I haven’t been able to write very much in the last several months.  So much has happened that getting meta about talking about it actually isn’t as interesting to me right now (which should be quite startling to anyone who knows me).

I keep meaning to write and then I don’t and so all kinds of things fly by me, experiences and realizations, losses, wins, connection and destruction have all been going on, all suitable for blog entries.  But for whatever reason, things are actually happening at the same time that I don’t feel up to raising my voice about them.
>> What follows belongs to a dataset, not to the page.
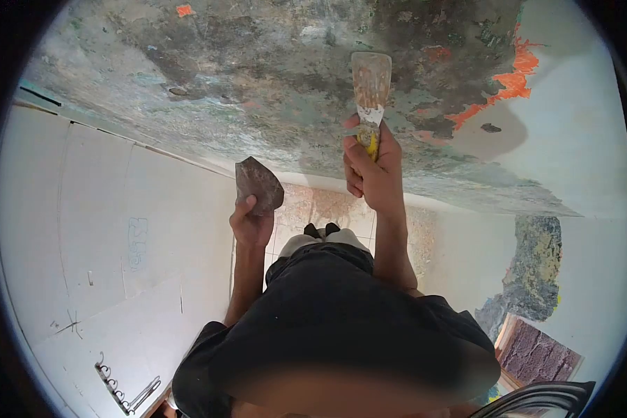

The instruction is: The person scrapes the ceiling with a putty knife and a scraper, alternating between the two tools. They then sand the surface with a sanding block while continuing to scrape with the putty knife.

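Observation:
My right hand (375, 164) is closed round the yellow handle of a putty knife (373, 80). The knife's wide, worn blade points up and overlaps the stripped wall (272, 90) in this view, with whitish residue near its neck. Lower and to the left, my left hand (253, 224) grips a dark grey-brown flat piece (258, 182) with angular edges, thumb across its near face. What that piece is made of, I cannot tell. The wall's surface is mottled grey, green and brown, with scraped patches showing bare plaster.
Smooth pale paint (564, 153) with a ragged orange edge (514, 85) borders the stripped area on the right. A white panelled door (153, 230) with hooks (111, 386) stands left. Crumbs of debris lie on the tiled floor (327, 205). A framed opening (540, 352) sits lower right.

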### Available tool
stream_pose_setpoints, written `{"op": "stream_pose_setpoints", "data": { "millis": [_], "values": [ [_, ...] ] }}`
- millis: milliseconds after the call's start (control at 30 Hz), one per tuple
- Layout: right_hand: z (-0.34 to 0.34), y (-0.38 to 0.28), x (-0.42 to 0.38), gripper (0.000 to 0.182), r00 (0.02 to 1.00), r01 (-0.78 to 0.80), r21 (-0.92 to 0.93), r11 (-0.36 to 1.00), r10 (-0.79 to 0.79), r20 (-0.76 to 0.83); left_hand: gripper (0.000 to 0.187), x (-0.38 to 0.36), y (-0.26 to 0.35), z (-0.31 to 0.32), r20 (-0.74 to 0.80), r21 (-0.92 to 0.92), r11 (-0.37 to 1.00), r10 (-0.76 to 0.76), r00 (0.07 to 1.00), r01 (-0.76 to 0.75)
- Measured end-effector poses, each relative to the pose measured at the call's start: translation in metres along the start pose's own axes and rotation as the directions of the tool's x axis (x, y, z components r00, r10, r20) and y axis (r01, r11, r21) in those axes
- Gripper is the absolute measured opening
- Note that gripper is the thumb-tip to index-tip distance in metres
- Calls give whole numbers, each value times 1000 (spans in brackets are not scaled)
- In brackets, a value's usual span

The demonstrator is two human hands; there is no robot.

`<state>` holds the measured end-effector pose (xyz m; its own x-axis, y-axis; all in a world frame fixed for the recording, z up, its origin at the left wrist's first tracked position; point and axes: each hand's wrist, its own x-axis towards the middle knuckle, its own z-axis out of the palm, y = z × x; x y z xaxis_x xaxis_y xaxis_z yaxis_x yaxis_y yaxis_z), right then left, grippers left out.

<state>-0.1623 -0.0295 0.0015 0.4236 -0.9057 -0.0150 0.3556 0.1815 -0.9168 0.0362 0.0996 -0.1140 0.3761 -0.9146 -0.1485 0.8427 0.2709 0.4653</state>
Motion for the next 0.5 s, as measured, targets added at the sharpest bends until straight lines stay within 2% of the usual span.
{"op": "stream_pose_setpoints", "data": {
  "millis": [133,267,333,400,500],
  "values": [
    [4,-5,2,21,1000,17,-4,1000,-17,11,60,0,4,10,-12,-31,1000,-6,1000,6],
    [0,4,3,22,999,33,-23,999,-34,-16,60,-2,6,-2,39,254,967,-41,998,30],
    [0,0,5,22,998,61,-31,998,-60,19,59,0,2,0,-19,195,980,-20,1000,24],
    [4,2,1,22,999,28,-27,999,-29,-31,57,-5,-4,2,-121,144,989,2,993,15],
    [2,3,2,22,999,44,-34,998,-44,-13,55,-4,-1,-4,-112,43,999,10,994,-6]
  ]
}}
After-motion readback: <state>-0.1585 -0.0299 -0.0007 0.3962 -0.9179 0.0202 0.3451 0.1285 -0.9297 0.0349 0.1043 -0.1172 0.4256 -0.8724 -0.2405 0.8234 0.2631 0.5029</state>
I’ll tell you one thing and maybe ramble on from there.  Today I went to a memorial for Paul Backer, one of my college professors.  Paul passed away very suddenly less than a week ago.  It was deeply shocking to me and to the rest of his students and of course to the USC School of Dramatic Arts faculty.
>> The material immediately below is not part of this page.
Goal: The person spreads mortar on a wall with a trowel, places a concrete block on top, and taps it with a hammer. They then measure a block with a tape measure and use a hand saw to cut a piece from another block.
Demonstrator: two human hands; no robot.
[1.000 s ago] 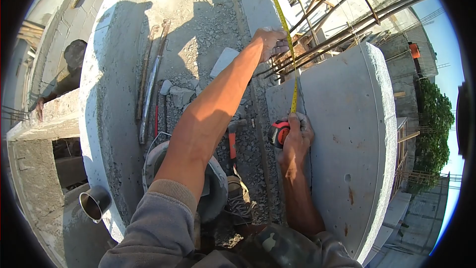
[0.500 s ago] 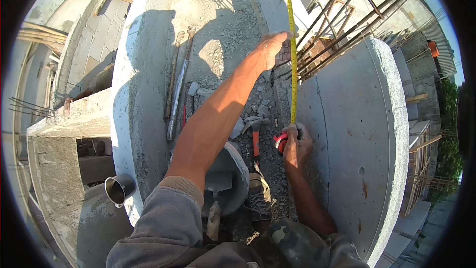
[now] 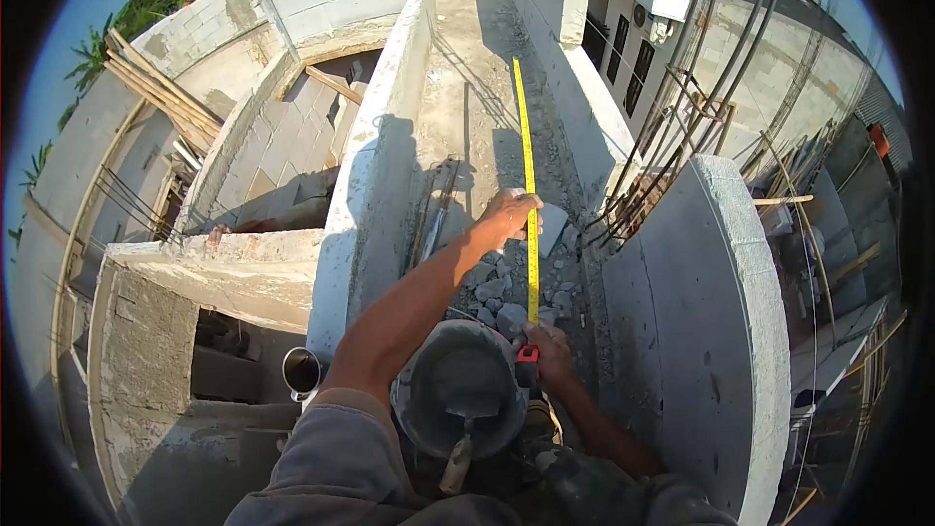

Today I listened for a few hours as a stream of students recounted how Paul touched their lives as one of the warmest, most supportive and generous teachers anyone could ever hope to have.  I got up and talked, well, rambled and forced my voice to stay on despite the deep sorrow that made it shake terribly, mentioning how seeing Paul could improve my day in an environment (college) that could be, by turns, bewildering and frustrating.  How he knew so much about seemingly everything and when he couldn’t solve something with words and wisdom, his hugs were the perfect cure-all.
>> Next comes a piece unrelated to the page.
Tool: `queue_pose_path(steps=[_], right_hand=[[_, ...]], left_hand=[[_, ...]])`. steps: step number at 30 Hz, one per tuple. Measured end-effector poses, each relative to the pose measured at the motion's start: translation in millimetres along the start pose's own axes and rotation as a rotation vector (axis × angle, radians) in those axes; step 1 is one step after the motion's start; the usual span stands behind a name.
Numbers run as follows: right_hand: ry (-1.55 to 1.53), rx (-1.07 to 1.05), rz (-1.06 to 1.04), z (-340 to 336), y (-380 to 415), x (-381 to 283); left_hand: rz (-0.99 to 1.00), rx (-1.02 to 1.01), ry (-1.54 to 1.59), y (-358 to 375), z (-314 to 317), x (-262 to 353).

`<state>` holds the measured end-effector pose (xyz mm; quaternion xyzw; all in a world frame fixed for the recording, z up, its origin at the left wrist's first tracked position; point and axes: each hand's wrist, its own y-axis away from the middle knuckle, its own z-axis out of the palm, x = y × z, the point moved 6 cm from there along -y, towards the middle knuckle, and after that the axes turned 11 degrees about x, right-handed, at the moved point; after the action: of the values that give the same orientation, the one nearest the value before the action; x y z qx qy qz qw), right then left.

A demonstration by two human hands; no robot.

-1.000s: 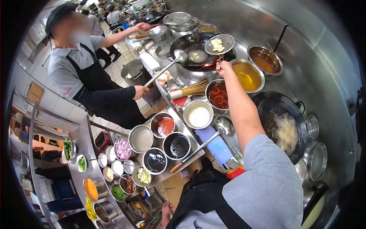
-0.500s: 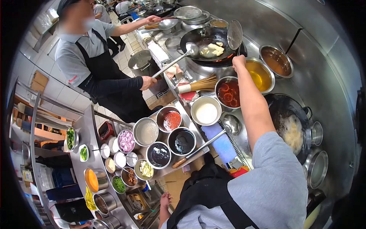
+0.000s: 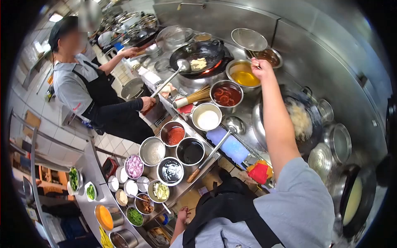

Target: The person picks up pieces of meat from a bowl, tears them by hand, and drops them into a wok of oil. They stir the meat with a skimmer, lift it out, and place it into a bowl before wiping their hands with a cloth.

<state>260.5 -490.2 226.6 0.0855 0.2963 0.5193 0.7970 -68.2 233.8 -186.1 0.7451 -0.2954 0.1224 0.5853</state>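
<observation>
Closed around the handle of a wire strainer (image 3: 249, 40), my right hand (image 3: 261, 69) is raised over the bowls at the upper right. The strainer looks empty and hangs above a bowl of brown liquid (image 3: 269, 56). Just below my hand is a bowl of yellow oil (image 3: 245, 77). Pale pieces fry in a bubbling wok (image 3: 300, 120) to the right of my forearm. My left hand (image 3: 184, 214) hangs low near my apron, fingers curled; whether it holds anything is too small to tell. A ladle (image 3: 235, 124) lies by the counter edge, untouched.
At left a co-worker (image 3: 78, 82) holds a ladle in a wok (image 3: 198, 58) over flame. Pots of sauces (image 3: 190, 151) and bowls of chopped vegetables (image 3: 134, 166) crowd the counter. A bamboo brush (image 3: 198, 96) lies near the red sauce. A large pan (image 3: 357, 198) stands at lower right.
My right hand has carried the strainer away from the co-worker's wok, to the right over the bowls. The view has shifted. The co-worker's ladle is still at the wok.
</observation>
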Motion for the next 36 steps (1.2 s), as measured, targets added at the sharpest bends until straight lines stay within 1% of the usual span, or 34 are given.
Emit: queue_pose_path(steps=[1,2,3,5,6,7,8,10,11,12,13,14,15,16,17,19,22,23,25,26,28,29,30,32,33,35,36], right_hand=[[-0.016,-0.038,-0.012,-11,32,-13],[-0.037,-0.077,-0.001,-25,68,-24],[-0.052,-0.113,0.008,-40,106,-34],[-0.043,-0.167,-0.034,-75,185,-52],[0.002,-0.076,-0.139,-95,225,-60],[0.015,-0.113,-0.115,-124,257,-69],[0.106,-0.034,-0.259,-152,293,-82],[0.252,0.17,-0.5,-204,362,-93],[0.311,0.283,-0.588,-231,392,-96],[0.384,0.372,-0.63,-257,416,-95],[0.604,0.545,-0.721,-279,440,-95],[0.601,0.594,-0.751,-290,464,-89],[0.602,0.637,-0.77,-299,482,-85],[0.598,0.636,-0.765,-309,491,-89],[0.646,0.663,-0.738,-320,499,-95],[0.693,0.686,-0.702,-340,500,-99],[0.947,0.869,-0.768,-365,478,-120],[0.944,0.862,-0.776,-369,467,-124],[1.11,0.943,-0.825,-373,448,-131],[1.114,0.92,-0.824,-380,438,-133],[1.487,1.002,-0.932,-378,415,-136],[1.498,0.962,-0.931,-376,401,-130],[1.527,0.973,-0.936,-379,393,-124],[1.559,0.975,-0.94,-378,390,-114],[1.275,0.905,-0.815,-386,384,-104],[0.719,0.748,-0.554,-391,372,-77],[0.646,0.705,-0.494,-387,373,-70]], left_hand=[[0.027,-0.018,-0.154,-5,-1,3],[-0.044,-0.084,-0.157,-20,-1,-2],[-0.035,-0.112,-0.176,-34,-1,0],[0.323,-0.246,-0.508,-56,6,15],[0.519,-0.334,-0.599,-83,7,13],[0.72,-0.441,-0.693,-95,16,10],[0.731,-0.513,-0.739,-82,28,15],[0.316,-0.34,-0.556,-59,29,45],[0.332,-0.382,-0.61,-56,40,48],[0.229,-0.371,-0.543,-54,48,51],[0.123,-0.346,-0.465,-52,54,53],[0.129,-0.353,-0.484,-55,63,54],[0.203,-0.43,-0.509,-54,76,55],[0.277,-0.504,-0.525,-52,86,55],[0.275,-0.497,-0.523,-42,92,61],[0.425,-0.493,-0.68,-20,106,73],[0.447,-0.483,-0.668,-37,124,67],[0.456,-0.48,-0.663,-32,128,69],[0.532,-0.437,-0.673,-23,135,76],[0.533,-0.421,-0.66,-30,138,68],[0.679,-0.399,-0.615,-36,143,57],[0.671,-0.37,-0.594,-16,138,55],[0.598,-0.38,-0.58,4,140,46],[0.481,-0.415,-0.523,18,141,22],[0.48,-0.406,-0.516,26,137,11],[0.432,-0.314,-0.611,56,123,-7],[0.432,-0.311,-0.607,72,115,-14]])
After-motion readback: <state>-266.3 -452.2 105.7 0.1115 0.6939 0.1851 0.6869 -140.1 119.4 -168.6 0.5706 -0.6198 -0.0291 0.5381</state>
And I had to tell everyone there, which included his mother, that when I was looking into voice over Paul was one of the people I got in contact with, asking for advice.  This was only some five-ish years ago, well over a decade since I’d last seen him at my graduation.  I wasn’t even sure he’d remember me.  He remembered.  He not only took the time to write back to someone who only bothered to write because she needed something, he answered my questions, pointed to professionals he knew and wished me well.

I had to tell them because I had to tell Paul, his vacant body in a casket, his mother in her chair, that I have a career because of him.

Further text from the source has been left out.